→ **WHAT THE EXERCISE ASKS**
Only a single number is expected: how many lines of the data hold the word "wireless".

→ **THE INPUT**
▬▬▬

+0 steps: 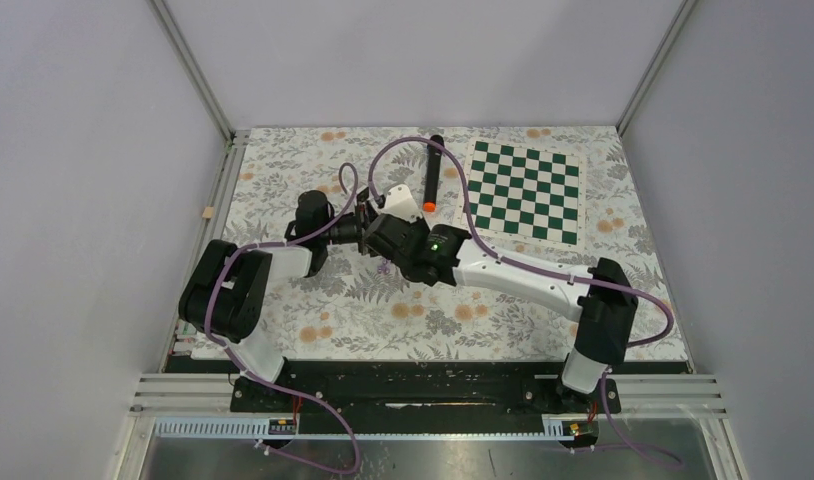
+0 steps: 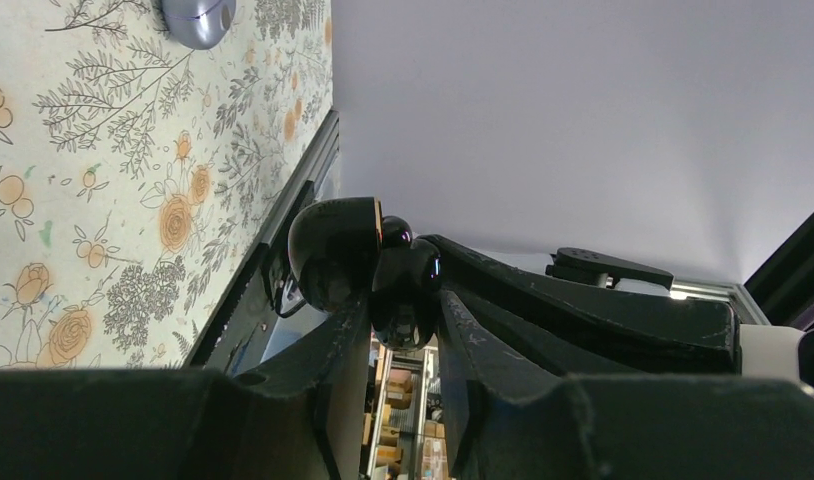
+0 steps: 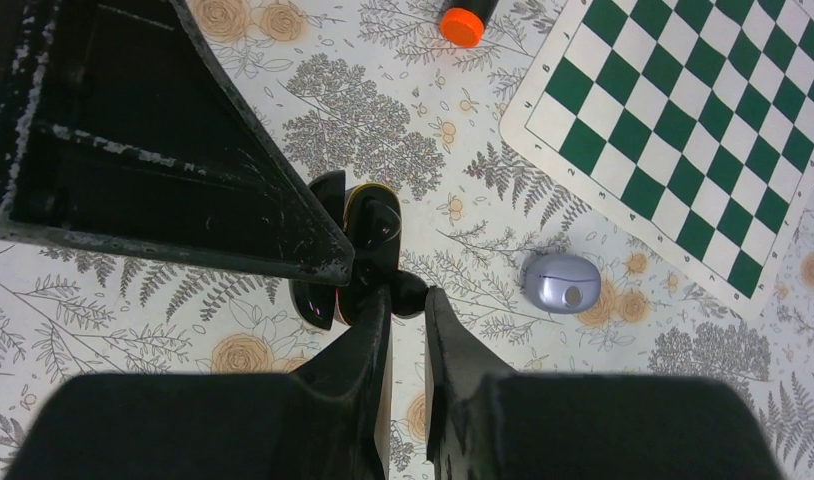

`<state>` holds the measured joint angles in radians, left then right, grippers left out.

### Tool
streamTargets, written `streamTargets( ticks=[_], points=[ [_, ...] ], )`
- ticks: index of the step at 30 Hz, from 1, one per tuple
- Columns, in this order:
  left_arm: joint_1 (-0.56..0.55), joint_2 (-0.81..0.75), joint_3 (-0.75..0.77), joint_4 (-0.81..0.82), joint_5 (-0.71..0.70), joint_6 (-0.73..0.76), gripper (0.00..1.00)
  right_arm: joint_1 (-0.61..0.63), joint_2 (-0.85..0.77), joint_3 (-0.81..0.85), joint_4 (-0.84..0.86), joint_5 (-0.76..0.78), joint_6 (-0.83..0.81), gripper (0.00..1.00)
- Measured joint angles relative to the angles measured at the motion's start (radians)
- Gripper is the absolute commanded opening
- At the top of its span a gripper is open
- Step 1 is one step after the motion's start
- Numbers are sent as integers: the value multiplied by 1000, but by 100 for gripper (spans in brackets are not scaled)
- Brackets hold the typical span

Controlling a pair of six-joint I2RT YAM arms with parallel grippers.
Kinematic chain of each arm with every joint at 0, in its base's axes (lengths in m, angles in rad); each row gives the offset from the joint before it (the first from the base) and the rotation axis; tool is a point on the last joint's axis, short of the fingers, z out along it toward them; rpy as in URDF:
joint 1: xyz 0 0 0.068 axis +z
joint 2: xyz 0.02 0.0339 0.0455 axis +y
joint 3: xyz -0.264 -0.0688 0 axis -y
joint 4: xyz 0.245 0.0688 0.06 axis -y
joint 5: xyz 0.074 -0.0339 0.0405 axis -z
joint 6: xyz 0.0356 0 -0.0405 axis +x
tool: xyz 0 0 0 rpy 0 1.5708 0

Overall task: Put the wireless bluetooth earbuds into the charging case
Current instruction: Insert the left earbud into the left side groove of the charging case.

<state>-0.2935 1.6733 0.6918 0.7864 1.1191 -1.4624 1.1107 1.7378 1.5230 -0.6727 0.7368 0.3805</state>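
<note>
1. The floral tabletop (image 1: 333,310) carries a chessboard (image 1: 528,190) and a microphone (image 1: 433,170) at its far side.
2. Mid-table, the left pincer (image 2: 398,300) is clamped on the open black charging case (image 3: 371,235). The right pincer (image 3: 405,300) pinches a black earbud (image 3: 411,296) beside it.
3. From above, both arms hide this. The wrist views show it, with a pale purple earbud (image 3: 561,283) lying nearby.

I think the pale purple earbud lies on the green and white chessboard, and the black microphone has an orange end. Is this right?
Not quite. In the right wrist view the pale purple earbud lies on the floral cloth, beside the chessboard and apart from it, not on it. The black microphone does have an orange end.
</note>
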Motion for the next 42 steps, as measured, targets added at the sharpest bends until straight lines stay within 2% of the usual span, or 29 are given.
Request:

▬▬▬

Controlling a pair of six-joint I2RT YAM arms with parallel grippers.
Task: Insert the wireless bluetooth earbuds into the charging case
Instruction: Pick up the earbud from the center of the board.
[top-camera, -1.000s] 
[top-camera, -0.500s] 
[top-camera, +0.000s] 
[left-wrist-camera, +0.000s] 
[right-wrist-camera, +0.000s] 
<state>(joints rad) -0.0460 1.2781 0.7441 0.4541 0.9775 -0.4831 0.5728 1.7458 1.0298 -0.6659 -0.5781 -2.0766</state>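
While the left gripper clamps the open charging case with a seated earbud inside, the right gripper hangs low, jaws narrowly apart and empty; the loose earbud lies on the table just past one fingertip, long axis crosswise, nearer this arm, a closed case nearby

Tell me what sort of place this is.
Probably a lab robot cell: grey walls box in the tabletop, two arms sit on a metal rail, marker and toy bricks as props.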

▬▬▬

→ **EXERCISE OUTPUT**
2